她深吸一口外面的新鲜空气,又一头扎进浓烟里。
这次她学聪明了,先把锅里的水倒掉——已经熏得有烟味了。然后洗锅,倒油,把切好的土豆丝倒进去。
“刺啦”一声,油溅起来,吓得她往后一缩。
赶紧翻炒,可灶膛里的火要死不活,锅底受热不均,土豆丝很快粘了锅。
她又着急去弄火,结果锅铲掉在地上,捡起来也顾不上洗,接着炒。
浓烟滚滚,厨房里能见度越来越低。
苏晚晚一边拼命咳嗽,一边眯着眼翻炒,感觉自己快窒息了。
......
白戎北从团部回来,刚走到家属院那条土路上,就看见自家院子方向冒着浓烟。
他脚步一顿,眉头瞬间拧紧。
着火了?
他加快脚步,几乎是跑了起来。
越近烟越大,还看见不少邻居正从家里出来,朝那边张望。
“哪儿着火了?”
“好像是白团长家!”
“快去看看!”
白戎北心里一沉,冲进自家篱笆门。
院子里弥漫着烟,但火源不明显。
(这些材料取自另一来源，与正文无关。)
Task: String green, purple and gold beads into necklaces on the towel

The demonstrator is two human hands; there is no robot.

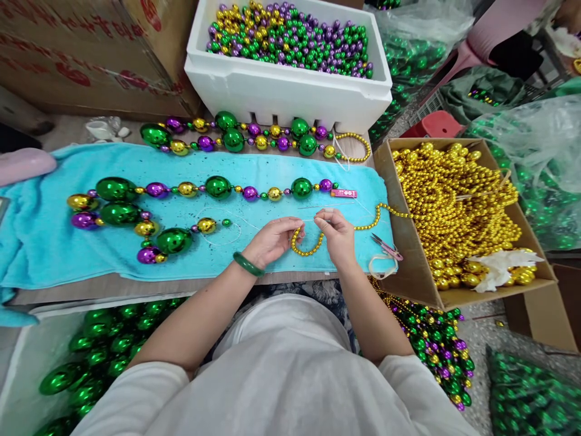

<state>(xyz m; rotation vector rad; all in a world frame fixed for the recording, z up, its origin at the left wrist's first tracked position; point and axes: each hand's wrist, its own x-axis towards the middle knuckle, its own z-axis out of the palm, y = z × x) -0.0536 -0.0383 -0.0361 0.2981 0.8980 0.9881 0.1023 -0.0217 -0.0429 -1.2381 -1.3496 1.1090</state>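
Observation:
My left hand (278,240), with a green bangle (249,264) at the wrist, pinches one end of a gold bead chain (307,252). My right hand (336,237) pinches the same chain, which sags in a small loop between both hands. A thin pale thread (308,221) spans the gap between my fingertips. Past my right hand the chain runs on to the cardboard box. A strand of green, purple and gold beads (218,187) lies bent on the blue towel (272,166). Near my hands are a long needle (324,206), a small pink packet (344,194) and thread snips (387,247).
Behind the towel lies a finished-looking bead necklace (233,140), before a white foam box (290,91) of mixed beads. The cardboard box (415,254) at right holds gold bead chains. Large green beads (97,339) fill a container at lower left. Bead bags (531,393) stand at right.

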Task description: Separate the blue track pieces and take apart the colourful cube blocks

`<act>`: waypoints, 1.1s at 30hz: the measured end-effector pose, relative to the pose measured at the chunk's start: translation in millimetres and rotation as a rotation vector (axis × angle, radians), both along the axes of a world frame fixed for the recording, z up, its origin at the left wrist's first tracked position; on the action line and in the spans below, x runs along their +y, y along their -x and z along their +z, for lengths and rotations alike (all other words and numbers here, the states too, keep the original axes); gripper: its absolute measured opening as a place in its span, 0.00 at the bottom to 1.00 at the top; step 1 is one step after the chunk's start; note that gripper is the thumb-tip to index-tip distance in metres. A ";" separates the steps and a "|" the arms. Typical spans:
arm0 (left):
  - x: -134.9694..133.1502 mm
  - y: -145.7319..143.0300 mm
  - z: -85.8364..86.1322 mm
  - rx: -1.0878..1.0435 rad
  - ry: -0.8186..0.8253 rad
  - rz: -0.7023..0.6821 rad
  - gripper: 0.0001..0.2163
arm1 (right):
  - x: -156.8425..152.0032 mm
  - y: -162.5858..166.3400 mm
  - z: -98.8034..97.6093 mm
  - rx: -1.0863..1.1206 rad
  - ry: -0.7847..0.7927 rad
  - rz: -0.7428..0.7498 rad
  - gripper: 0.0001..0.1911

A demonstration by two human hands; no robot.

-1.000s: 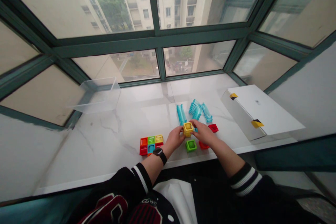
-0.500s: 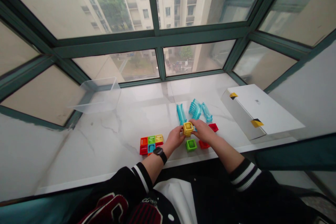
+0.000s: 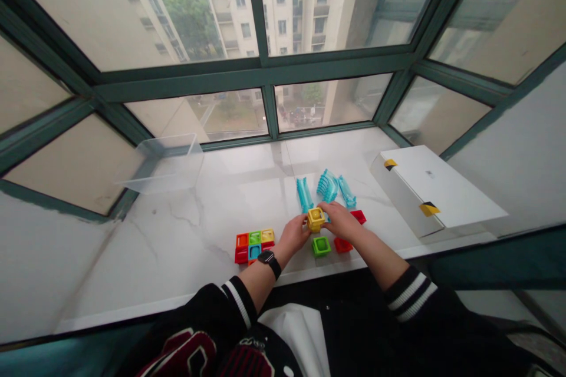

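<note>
Between both hands is a yellow toy block [image 3: 315, 220], hollow and square on top. My left hand [image 3: 295, 233] grips its left side, and my right hand [image 3: 339, 219] closes on its right side. Just below the block, a green block [image 3: 321, 246] stands on the white ledge. Red pieces [image 3: 343, 245] lie beside it, partly behind my right forearm. To the left of my left wrist sits a cluster of coloured blocks [image 3: 254, 245] in red, orange, green, yellow and blue; my wrist hides part of it.
Clear blue track pieces [image 3: 328, 186] lie beyond my hands. A transparent plastic bin [image 3: 170, 179] stands at the back left by the window. On the right is a white box [image 3: 437, 188] with yellow-and-black tape. The ledge's front edge [image 3: 177, 299] runs close to my body.
The view has tilted slightly, so the scene sits a little lower. Both hands keep their hold on the yellow block, with hardly any visible movement.
</note>
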State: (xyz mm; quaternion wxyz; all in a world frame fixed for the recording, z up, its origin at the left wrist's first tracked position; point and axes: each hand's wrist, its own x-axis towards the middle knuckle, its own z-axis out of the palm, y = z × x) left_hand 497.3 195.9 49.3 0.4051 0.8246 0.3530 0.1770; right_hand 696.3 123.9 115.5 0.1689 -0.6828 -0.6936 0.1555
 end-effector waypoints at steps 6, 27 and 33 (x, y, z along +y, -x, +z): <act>0.6 0.0 2.1 0.007 -0.011 0.008 0.20 | 2.5 1.4 1.1 -0.053 -0.005 -0.007 0.26; 5.4 160.5 59.4 -0.145 0.024 0.350 0.15 | -32.7 -46.5 8.6 -0.066 -0.100 -0.050 0.36; -19.5 231.6 50.4 -0.089 -0.033 0.569 0.15 | -36.3 -62.0 -1.6 -0.090 -0.056 -0.075 0.32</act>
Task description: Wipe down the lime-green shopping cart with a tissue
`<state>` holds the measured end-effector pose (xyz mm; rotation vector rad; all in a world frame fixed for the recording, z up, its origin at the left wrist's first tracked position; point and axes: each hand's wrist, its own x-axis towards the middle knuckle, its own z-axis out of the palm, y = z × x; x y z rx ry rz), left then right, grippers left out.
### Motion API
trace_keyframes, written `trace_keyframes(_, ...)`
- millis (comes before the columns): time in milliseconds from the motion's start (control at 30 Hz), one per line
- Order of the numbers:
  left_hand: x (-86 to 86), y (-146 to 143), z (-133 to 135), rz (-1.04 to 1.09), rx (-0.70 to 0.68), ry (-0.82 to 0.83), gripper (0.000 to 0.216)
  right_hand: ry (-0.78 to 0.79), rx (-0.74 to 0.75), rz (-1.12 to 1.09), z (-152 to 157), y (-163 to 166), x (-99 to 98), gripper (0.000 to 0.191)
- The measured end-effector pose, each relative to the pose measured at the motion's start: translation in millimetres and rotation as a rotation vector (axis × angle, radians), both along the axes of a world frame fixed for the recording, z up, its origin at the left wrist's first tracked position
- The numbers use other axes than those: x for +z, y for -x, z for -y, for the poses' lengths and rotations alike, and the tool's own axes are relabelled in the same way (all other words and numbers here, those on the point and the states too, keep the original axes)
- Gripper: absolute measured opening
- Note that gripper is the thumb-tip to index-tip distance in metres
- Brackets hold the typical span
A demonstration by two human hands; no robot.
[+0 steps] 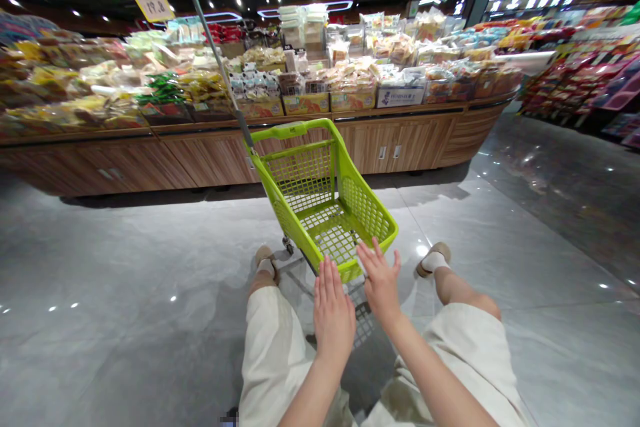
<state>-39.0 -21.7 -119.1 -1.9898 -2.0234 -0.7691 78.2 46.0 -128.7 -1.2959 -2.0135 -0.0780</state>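
A lime-green plastic shopping cart (365, 199) with lattice walls stands between my feet, with nothing in its basket. Its handle lies on the far side, and a thin grey pole (209, 33) rises from the left corner there. My left hand (334, 313) is stretched out, fingers together, at the cart's near end; whether its fingertips touch the rim I cannot tell. Just to the right, my right hand (381, 283) has its fingers apart over the near right corner of the basket. Neither hand holds anything.
Beyond the cart runs a wood-panelled display counter (400, 140) piled with bagged foods and cardboard boxes. A price sign (153, 5) hangs at upper left. More packaged goods (565, 67) fill shelves on the right. Shiny grey tile (125, 293) covers the floor.
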Motion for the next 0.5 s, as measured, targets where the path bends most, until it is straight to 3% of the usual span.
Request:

浓烟正从厨房门、窗户往外涌。
他正要往里冲,厨房门“砰”地从里面被撞开。
一个“花猫”跌跌撞撞冲出来,手里还攥着把锅铲,弯着腰撕心裂肺地咳嗽。
是苏晚晚。
她脸上、手上、衣服上全是黑灰,头发乱糟糟地黏在额前,眼睛被烟熏得通红,泪流不止。
她一边咳一边还惦记着锅里的菜,喘过一口气,转身又要往浓烟里钻。
白戎北一个箭步上前,一把拽住了她的胳膊。
“别进去!”他声音很沉,带着惯有的命令语气。
苏晚晚被拽得一个趔趄,差点摔倒,白戎北另一只手迅速扶住她的腰。
她撞进他硬邦邦的怀里,一股混合着汗味和皂角味的气息扑面而来。
苏晚晚抬起头,透过被泪水模糊的视线,看清是白戎北,愣了一下,随即更急了。
“锅、锅里……菜快糊了……我、我……”她说着又要往里挣。